Fig. 3. - Showing that the insufficiency of a low-casein diet was essentially due to its relative deficiency in cystine. Courtesy of Dr. L. B. Mendel and the Journal of the American Medical Association.

* On account of the very different rates of growth, not to mention other differences between the species, one must not attempt to apply the quantitive data of the rat-feeding experiments directly to the problem of protein requirement in man.

In all of the experiments cited thus far each ration contained only a single isolated protein. This is the ideal condition for the experimental comparison of individual proteins, but is quite different from ordinary or "practical" conditions, since our common protein foods all contain mixtures of proteins, so that even if only a single article of food were consumed the diet would still furnish more than one protein at a time. By feeding definite mixtures of pure proteins Osborne and Mendel have beautifully demonstrated the way in which proteins supplement each other in nutrition. Thus zein alone is, as we have seen, always inadequate as a sole protein food; lactalbumin is adequate when fed in sufficient quantity but when constituting only 4.5 per cent of the food mixture of rats it supports only slow growth; but a food mixture containing 4.5 per cent of lactalbumin and 13.5 per cent of zein supports growth at a fully normal rate (Fig. 4). This shows that a relatively small amount of lactalbumin (one fourth of the protein fed) sufficed to furnish the amino acid groups which the zein lacked. It shows also that zein, which when fed as a sole protein is insufficient even for maintenance, is able as a constituent of a proper food mixture to take part in supplying the materials for growth, to such an extent as to more than double the growth-rate. Thus zein, although inadequate for either maintenance or growth when isolated and fed alone, may nevertheless take an important part in both maintenance and growth when fed as a part of a proper mixed diet. Moreover it may not even be necessary to resort to a mixture of food materials in order to make good the deficiencies of the individual incomplete protein. Corn (maize) itself, along with zein, contains an almost equal amount of another protein, maize glutelin, which Osborne and Mendel have shown to be capable of supporting a normal rate of growth - not to mention the proteins in the embryo of the maize kernel which appear to have a still higher nutritive efficiency (Hart and Humphrey; McCollum and Davis).

Thus it is plain that the mixtures of proteins contained in different articles of food as we eat them do not differ in such a striking way as do the individual proteins when isolated and fed singly; but neither is it true that the proteins of different articles of food are equivalent for all practical purposes.
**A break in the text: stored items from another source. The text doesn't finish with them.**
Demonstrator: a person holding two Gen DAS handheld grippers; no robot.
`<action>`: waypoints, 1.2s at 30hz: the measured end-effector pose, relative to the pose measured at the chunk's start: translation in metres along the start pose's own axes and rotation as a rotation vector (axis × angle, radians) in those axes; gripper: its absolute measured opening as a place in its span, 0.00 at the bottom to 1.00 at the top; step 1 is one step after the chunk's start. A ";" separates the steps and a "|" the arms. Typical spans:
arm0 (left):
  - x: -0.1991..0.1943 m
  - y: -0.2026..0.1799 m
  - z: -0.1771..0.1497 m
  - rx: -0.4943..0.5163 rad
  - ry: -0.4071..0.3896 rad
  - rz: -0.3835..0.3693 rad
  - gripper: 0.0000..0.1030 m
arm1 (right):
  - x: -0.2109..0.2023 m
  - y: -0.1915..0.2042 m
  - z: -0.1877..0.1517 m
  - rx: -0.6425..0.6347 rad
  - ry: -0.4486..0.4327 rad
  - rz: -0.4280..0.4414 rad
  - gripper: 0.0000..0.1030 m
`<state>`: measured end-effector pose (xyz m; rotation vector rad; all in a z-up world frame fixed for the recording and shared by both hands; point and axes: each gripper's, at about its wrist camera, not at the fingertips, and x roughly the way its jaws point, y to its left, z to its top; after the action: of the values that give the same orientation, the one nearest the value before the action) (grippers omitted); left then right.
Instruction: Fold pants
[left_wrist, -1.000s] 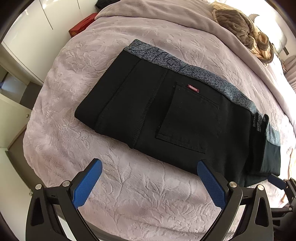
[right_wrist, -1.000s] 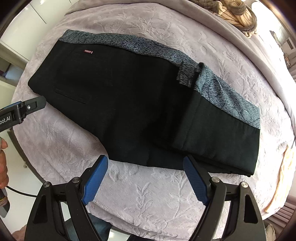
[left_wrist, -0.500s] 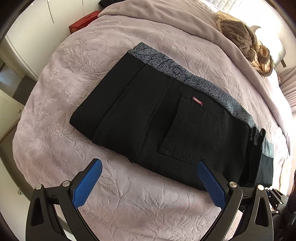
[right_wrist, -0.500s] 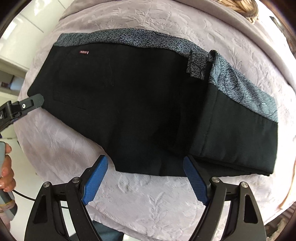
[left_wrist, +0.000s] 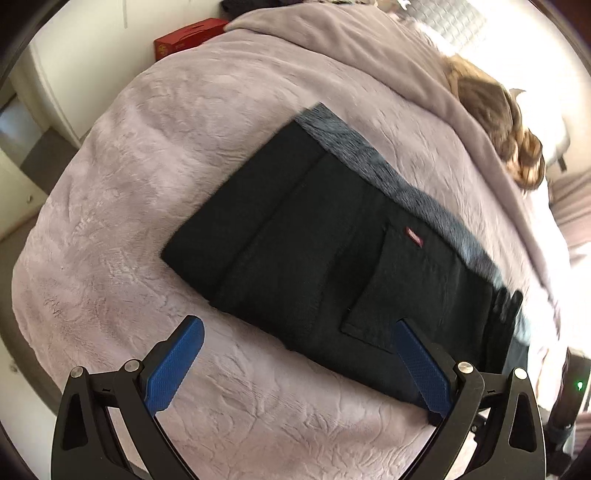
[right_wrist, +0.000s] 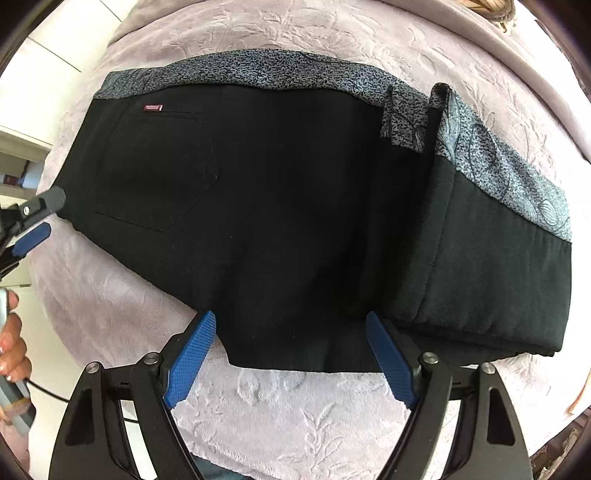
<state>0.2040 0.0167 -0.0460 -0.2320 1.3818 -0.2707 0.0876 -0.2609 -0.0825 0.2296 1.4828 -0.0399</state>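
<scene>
Left wrist view: left gripper (left_wrist: 299, 326) has its jaws wide apart, nothing clamped. The blue pads (left_wrist: 173, 363) frame the near edge of the pants (left_wrist: 332, 251); the right-hand pad overlaps the black cloth at the pocket corner, but contact cannot be confirmed. The pants lie folded on the mauve bedspread (left_wrist: 147, 184), patterned grey waistband (left_wrist: 388, 166) on their far side, red label (left_wrist: 413, 236) just inside it. A brown furry throw (left_wrist: 498, 125) sits beyond the pants, a red box (left_wrist: 188, 35) past the bed's far corner. Compared with a second ago, the pants sit further right and lower in frame, and the picture is motion-blurred — the camera has swung left along the pants' edge.

Right wrist view: right gripper (right_wrist: 288, 332) is also spread wide and holds nothing. Its pads (right_wrist: 190, 363) straddle the pants' near hem (right_wrist: 295, 363), tips over the black cloth. The folded-over leg section (right_wrist: 498, 277) lies on the right end of the pants. The left gripper's fingertip (right_wrist: 44, 203) shows at the pants' left end, with the person's hand (right_wrist: 13, 343) below it. Since the earlier frame the pants fill far more of the view — the gripper has come down toward them, jaw gap unchanged.
</scene>
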 end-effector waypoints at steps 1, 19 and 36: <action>0.000 0.004 0.000 -0.010 -0.003 -0.006 1.00 | -0.002 0.002 -0.001 -0.005 -0.007 0.008 0.84; 0.042 0.033 0.006 -0.239 0.010 -0.329 1.00 | 0.047 0.025 0.002 -0.061 -0.034 0.124 0.85; 0.027 -0.014 0.014 -0.069 -0.096 0.004 0.35 | -0.010 0.011 0.020 -0.037 -0.124 0.177 0.85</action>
<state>0.2217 -0.0053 -0.0641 -0.2955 1.2972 -0.2060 0.1077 -0.2553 -0.0696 0.3220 1.3345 0.1135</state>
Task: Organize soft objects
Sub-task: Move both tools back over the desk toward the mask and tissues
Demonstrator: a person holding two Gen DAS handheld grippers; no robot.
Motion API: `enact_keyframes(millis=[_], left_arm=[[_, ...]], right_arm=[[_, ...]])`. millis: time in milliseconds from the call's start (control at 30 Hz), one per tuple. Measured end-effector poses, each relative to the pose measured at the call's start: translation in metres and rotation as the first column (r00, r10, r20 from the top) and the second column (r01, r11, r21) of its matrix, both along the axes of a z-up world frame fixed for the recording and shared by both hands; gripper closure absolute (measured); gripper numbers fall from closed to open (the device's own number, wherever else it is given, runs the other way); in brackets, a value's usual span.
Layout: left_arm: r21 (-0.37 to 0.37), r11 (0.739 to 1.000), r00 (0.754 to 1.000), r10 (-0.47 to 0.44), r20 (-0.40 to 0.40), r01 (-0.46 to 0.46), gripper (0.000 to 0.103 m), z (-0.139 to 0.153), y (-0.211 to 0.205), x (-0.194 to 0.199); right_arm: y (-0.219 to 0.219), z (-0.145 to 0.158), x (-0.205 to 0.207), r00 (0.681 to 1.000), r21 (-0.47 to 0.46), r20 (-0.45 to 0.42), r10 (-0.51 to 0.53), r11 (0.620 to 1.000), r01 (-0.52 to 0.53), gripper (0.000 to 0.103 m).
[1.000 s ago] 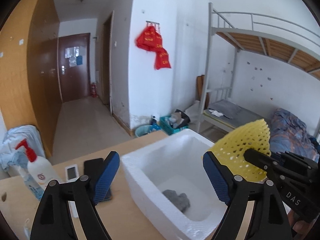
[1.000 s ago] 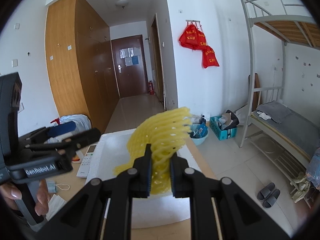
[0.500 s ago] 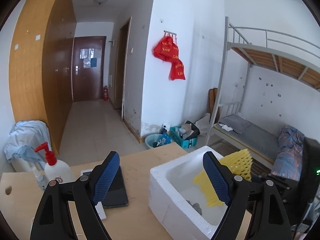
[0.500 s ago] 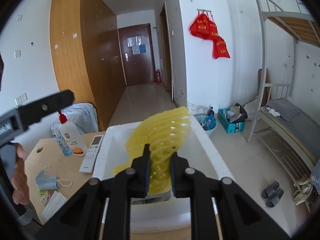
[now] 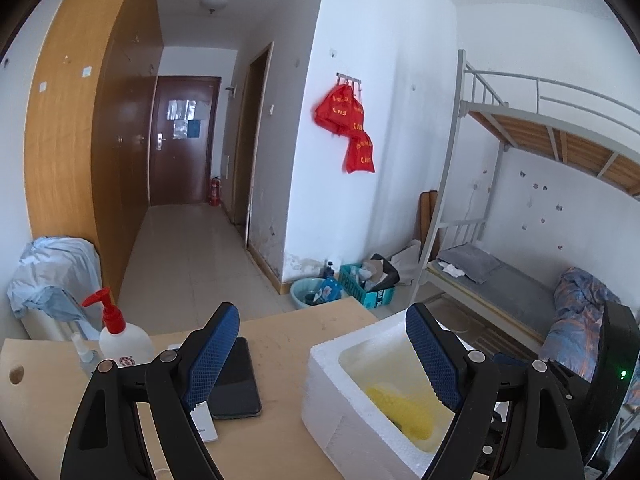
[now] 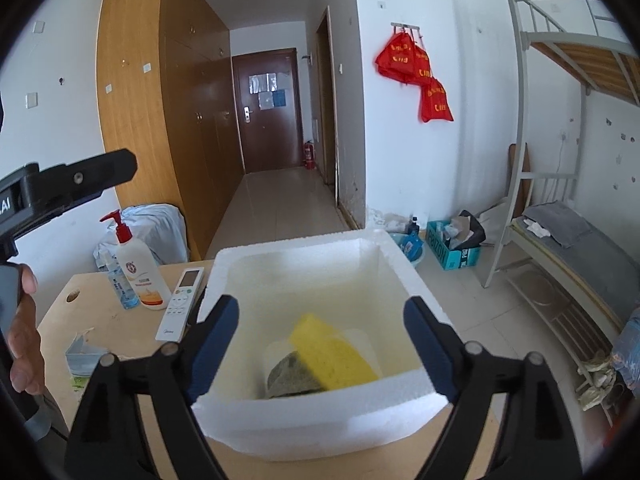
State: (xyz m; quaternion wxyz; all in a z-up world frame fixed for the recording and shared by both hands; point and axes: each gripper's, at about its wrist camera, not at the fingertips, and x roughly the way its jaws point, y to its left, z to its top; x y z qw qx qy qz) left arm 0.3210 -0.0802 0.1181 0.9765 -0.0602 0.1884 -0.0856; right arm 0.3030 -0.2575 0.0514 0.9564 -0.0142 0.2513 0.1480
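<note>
Right tongs (image 6: 322,344) opening, nothing between them, above the foam box (image 6: 320,420) where the yellow net (image 6: 332,354) lies; left tongs (image 5: 320,356) released, empty.

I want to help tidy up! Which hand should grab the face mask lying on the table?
Probably the left gripper: open, empty, on the table side where the face mask lies. The right gripper, jaws opening, hangs over the foam box.
</note>
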Motion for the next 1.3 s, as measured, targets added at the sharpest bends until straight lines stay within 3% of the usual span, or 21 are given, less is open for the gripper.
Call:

Hart, McCollum, and their associates have shown that the natural protein mixture of milk is more efficient than an equal weight of the mixed proteins of wheat or corn (maize) both for the support of growth in young animals (pigs) and as food for the production of milk in dairy cattle. While it is always possible that in comparisons between natural food materials the results may be influenced by differences in the unknown food constituents which may be present, yet in the cases here cited it is probable that the differing efficiencies ascribed to milk and grain proteins are mainly due to the same differences of chemical constitution ("amino acid make-up") to which are attributable the striking results obtained in the experiments previously cited in which isolated foodstuffs were fed.

Fig. 4. - Showing the efficiency of lactalbumin as a supplement to zein, and also that zein may take an important part in growth although zein alone is inadequate either for growth or maintenance. Courtesy of Dr. L. B. Mendel and the Journal of the American Medical Association.